Philadelphia, a city with a population of 1.5 million, employs over 6600 police officers. Montreal, a city of 1.8 million, in contrast, has only 4000 cops, and that's counting senior officers. To match Philly in cop density, Montreal would have to hire 3920 more cops, about doubling the size of its department. New York has 8 million people and 50,000 cops. To match its cop/resident ratio of 1/160, Montreal would need to almost triple the size of its police force.

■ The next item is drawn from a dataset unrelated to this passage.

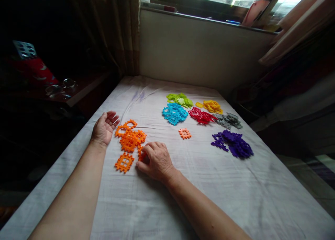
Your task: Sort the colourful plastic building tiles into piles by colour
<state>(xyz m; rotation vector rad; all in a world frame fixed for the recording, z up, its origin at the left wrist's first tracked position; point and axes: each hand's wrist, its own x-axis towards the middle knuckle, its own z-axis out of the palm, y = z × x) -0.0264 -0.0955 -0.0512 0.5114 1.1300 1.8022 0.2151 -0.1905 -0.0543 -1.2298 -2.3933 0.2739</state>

America is awash in police. Even in my neighborhood, a suburb of Philadelphia called Upper Dublin -- a peaceful place with very little crime and almost no violent crime, with a population of 26,000 -- there are over 40 police officers. That's one officer for every 650 people! These cops spend most of their time sitting around near intersections nabbing people for rolling stops and minor speeding violations, or dealing with accidents.
There's also been a police hiring frenzy going on. It's not just more police getting hired, but more to "serve" the same population. For example, in 1992, there were 332 cops per 100,000 residents. By 2008, that had risen to be 373 cops per 100,000 -- a total of 772,000 full-time, sworn uniformed cops with a license to kill and an increase police density relative to population of over 12%.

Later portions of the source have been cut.